INFORMATION PROVIDED Start Marker

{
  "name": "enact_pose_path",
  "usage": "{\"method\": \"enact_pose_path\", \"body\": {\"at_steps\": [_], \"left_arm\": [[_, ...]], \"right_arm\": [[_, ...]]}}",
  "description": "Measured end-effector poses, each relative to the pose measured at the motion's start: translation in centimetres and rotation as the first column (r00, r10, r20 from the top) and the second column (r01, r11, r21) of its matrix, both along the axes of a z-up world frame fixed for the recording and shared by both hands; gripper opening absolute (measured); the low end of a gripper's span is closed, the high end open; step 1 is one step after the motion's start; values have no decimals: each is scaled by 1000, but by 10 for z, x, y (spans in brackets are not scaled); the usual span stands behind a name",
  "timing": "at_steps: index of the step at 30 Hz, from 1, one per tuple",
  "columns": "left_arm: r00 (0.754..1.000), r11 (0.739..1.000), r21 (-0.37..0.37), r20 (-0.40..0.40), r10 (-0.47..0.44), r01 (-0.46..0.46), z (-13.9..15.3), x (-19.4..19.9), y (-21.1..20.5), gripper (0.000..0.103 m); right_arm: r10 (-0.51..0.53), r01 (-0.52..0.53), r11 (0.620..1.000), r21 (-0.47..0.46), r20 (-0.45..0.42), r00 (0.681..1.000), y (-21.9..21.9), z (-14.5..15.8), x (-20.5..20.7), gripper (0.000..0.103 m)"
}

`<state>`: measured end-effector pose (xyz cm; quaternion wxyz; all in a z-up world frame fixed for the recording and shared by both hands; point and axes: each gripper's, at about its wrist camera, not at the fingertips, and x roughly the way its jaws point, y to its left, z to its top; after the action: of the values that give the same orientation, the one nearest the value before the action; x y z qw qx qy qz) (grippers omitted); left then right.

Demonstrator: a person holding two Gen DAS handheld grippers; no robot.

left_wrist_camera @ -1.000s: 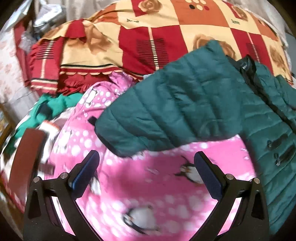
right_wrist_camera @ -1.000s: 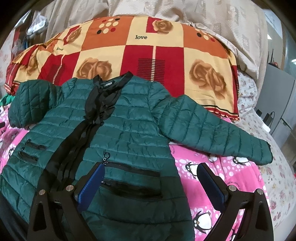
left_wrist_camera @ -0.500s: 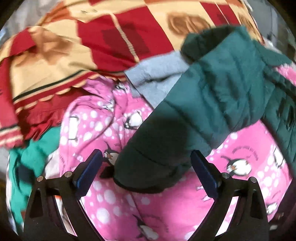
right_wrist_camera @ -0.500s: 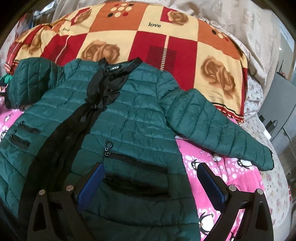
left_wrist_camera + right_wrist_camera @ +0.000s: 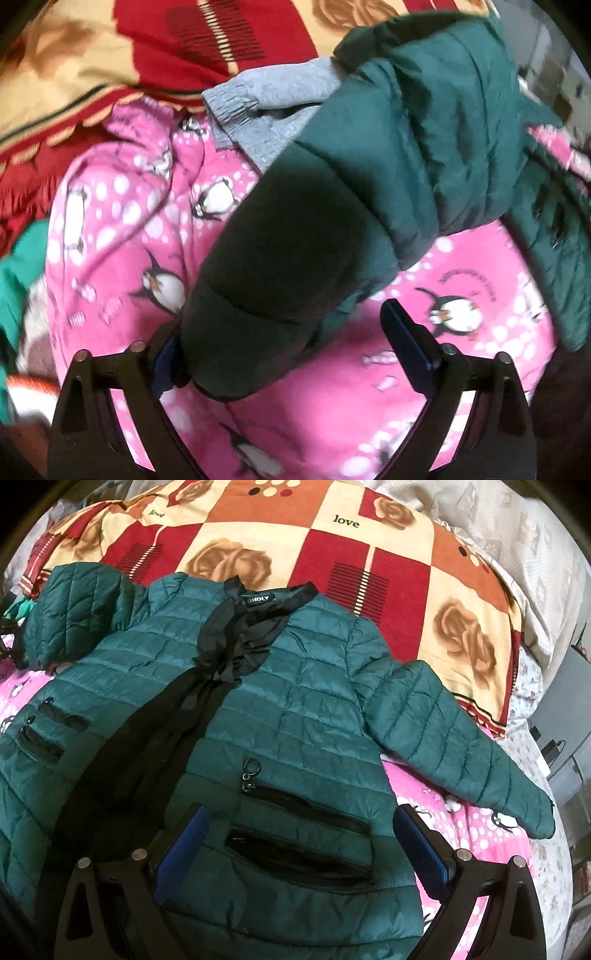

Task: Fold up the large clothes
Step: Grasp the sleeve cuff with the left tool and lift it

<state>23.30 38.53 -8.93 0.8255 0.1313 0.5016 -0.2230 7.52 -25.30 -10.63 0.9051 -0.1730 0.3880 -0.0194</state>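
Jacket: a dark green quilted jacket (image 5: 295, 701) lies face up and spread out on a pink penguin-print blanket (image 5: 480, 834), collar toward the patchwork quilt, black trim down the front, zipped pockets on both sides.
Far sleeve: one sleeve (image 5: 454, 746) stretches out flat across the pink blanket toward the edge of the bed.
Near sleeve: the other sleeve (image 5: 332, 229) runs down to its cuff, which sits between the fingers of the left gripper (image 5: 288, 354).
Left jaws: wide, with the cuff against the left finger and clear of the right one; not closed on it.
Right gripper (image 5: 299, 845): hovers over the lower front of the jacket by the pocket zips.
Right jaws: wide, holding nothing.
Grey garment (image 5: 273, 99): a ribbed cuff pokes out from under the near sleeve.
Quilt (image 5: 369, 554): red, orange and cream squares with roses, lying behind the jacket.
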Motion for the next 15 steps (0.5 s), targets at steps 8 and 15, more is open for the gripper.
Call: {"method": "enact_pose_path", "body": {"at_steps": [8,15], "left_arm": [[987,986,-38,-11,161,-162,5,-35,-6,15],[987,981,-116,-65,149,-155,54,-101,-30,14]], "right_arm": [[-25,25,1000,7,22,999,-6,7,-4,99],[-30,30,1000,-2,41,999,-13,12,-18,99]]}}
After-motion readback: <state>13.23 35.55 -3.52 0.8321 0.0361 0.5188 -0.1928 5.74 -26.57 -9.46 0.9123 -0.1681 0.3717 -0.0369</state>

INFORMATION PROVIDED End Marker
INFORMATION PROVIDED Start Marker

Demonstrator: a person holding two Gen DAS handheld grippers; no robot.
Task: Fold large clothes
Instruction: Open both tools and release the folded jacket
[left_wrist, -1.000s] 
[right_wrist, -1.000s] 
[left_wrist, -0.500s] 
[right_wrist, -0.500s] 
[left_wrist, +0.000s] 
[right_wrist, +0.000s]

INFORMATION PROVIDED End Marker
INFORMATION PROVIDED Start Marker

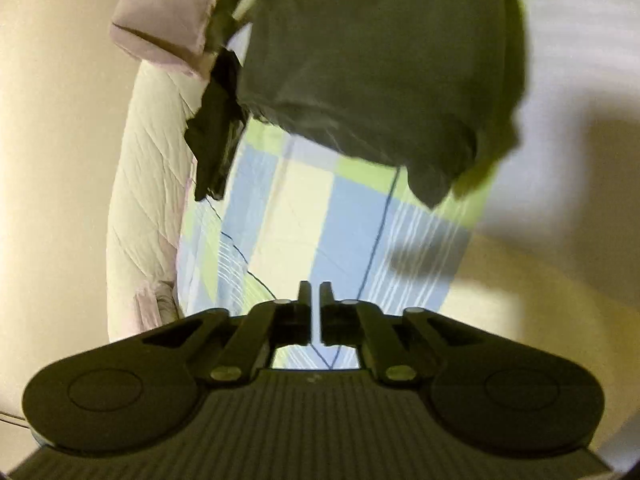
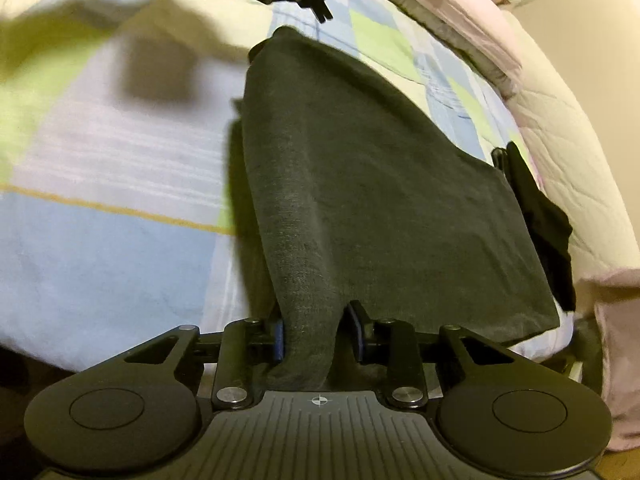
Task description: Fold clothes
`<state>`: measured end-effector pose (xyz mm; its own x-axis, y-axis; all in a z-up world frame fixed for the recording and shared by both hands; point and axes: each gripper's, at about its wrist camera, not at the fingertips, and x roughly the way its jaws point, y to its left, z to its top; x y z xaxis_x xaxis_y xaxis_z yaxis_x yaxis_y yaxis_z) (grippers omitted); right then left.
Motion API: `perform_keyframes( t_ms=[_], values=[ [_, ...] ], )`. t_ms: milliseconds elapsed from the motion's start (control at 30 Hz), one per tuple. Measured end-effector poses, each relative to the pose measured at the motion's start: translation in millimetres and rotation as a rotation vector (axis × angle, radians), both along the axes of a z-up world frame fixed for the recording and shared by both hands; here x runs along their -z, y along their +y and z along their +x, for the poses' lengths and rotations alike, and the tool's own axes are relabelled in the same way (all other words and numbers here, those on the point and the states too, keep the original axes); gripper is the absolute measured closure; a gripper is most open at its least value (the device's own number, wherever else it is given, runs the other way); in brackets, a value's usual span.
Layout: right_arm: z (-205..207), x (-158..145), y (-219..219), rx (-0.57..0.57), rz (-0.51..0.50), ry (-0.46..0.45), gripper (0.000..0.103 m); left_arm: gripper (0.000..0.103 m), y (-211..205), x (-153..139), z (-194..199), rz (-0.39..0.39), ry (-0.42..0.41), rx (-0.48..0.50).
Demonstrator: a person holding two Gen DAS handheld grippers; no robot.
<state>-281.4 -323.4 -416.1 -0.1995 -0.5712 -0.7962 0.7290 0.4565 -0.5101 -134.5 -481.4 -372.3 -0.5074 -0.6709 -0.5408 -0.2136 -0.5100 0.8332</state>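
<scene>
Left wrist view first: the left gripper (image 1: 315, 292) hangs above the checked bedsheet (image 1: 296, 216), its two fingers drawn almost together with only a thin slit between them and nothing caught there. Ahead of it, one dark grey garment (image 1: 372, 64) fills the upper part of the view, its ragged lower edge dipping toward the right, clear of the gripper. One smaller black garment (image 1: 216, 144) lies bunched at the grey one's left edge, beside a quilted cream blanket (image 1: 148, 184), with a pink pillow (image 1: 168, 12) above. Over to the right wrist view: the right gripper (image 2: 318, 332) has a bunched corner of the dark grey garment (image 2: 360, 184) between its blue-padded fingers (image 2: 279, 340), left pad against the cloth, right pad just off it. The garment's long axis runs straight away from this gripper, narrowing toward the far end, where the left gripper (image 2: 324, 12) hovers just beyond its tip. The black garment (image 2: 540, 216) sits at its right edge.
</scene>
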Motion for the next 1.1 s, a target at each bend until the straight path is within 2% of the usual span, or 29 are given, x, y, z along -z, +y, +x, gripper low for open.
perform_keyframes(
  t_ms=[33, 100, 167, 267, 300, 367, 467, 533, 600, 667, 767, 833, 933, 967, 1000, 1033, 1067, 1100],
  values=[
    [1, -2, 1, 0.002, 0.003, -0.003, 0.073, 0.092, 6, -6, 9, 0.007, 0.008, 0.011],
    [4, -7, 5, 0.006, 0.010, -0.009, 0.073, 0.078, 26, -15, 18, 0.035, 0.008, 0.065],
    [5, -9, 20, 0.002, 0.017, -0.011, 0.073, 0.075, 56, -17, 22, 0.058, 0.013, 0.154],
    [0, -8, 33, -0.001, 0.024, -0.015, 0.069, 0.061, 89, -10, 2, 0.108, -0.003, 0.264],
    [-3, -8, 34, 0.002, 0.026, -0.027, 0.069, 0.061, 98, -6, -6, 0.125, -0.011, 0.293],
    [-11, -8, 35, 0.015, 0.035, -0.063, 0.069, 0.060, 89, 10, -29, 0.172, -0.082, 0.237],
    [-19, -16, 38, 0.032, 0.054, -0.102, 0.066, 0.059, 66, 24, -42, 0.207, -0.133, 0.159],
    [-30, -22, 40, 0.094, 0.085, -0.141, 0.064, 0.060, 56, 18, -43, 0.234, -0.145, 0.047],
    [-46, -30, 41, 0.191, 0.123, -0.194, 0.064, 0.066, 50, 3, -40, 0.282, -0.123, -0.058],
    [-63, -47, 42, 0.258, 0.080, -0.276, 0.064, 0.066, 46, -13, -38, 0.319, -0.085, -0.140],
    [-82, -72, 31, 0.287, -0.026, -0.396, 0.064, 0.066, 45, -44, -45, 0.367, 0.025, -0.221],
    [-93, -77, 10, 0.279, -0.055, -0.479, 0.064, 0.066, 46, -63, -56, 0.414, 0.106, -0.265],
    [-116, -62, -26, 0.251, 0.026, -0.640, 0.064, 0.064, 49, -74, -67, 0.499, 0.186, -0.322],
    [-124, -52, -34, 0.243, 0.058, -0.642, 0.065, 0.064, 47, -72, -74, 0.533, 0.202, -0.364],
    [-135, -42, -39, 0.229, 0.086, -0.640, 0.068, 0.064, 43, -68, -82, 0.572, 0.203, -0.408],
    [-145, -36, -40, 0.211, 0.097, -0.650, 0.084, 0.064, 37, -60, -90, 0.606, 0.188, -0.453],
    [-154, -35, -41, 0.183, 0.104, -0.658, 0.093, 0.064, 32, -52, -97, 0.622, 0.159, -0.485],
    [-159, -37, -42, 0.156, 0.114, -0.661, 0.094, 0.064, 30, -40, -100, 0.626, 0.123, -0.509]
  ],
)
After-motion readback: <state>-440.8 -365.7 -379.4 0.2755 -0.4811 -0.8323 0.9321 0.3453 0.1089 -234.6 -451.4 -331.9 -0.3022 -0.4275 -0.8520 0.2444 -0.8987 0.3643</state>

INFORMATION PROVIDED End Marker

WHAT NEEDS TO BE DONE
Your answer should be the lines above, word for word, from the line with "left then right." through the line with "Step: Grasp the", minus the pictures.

RESULT
`<state>`: measured end-effector pose (xyz cm; quaternion wxyz; all in a z-up world frame fixed for the recording and shared by both hands; point and axes: each gripper's, at about its wrist camera, not at the fingertips, and x roughly the way its jaws point, y to its left, z to its top; after the action: of the values that give the same orientation, the one nearest the value before the action; x y z qw qx qy qz) (grippers omitted); left then right.

Demonstrator: a person holding two Gen DAS handheld grippers; no robot.

left_wrist_camera @ -1.000s: 
right_wrist_camera @ -1.000s: 
left_wrist_camera @ -0.500s: 
right_wrist_camera @ -0.500s: 
left_wrist_camera + right_wrist_camera @ +0.000s: 

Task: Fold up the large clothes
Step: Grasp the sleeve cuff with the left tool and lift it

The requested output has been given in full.